→ Data block:
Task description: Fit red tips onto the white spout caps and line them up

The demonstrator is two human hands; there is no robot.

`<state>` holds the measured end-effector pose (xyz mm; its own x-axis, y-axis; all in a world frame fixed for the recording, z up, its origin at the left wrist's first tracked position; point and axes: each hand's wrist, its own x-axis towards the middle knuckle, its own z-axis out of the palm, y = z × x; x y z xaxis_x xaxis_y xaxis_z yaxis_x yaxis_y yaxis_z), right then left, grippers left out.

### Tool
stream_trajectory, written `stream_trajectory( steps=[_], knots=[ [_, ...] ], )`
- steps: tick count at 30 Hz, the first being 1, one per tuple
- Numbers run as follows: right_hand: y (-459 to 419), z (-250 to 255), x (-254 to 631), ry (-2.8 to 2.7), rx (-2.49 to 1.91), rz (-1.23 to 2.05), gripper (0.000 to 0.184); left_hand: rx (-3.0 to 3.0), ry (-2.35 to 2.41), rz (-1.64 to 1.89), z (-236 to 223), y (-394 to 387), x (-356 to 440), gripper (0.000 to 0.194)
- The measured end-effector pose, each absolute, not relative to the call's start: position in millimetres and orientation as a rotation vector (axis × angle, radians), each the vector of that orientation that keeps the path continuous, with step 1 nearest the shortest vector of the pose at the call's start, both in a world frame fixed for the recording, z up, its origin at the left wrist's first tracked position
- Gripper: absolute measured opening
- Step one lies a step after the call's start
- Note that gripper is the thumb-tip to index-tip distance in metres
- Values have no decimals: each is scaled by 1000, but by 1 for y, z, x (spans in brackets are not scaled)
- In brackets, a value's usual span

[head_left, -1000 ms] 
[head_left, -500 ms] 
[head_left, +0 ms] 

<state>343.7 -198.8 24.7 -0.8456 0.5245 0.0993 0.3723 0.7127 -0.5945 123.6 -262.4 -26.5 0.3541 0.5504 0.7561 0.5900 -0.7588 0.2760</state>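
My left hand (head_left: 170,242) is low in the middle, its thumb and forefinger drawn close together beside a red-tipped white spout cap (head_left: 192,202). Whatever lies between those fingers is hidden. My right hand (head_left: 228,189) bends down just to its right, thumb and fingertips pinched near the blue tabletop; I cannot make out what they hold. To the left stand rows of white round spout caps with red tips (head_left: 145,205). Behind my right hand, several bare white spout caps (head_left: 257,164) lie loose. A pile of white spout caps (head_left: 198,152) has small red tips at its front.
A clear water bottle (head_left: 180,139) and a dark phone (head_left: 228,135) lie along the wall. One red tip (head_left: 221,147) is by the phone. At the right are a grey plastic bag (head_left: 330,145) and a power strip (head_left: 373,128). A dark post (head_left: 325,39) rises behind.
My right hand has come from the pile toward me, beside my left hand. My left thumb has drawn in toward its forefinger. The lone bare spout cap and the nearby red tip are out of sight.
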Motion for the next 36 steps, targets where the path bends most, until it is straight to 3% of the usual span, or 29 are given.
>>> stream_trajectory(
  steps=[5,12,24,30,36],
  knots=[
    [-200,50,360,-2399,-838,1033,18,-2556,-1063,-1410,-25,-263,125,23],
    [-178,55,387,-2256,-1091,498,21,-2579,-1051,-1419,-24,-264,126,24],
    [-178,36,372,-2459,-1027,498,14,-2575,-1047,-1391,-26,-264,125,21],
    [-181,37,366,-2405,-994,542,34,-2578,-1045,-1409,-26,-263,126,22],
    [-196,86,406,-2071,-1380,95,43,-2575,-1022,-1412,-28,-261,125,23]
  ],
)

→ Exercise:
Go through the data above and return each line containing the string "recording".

→ Exercise output:
`<state>` holds the measured end-effector pose (xyz mm; its own x-axis, y-axis; all in a world frame fixed for the recording, z up, its origin at the left wrist's first tracked position; point and axes: each hand's wrist, its own x-axis towards the middle knuckle, its own z-axis out of the palm, y = z × x; x y z xaxis_x xaxis_y xaxis_z yaxis_x yaxis_y yaxis_z), right then left, grippers left out.
- The measured end-effector pose, each absolute, not relative to the call's start: position in millimetres and orientation as a rotation vector (axis × angle, radians), each the vector of that orientation that keeps the path continuous, with step 1 nearest the shortest vector of the pose at the call's start, both in a world frame fixed for the recording, z up, its origin at the left wrist's first tracked position

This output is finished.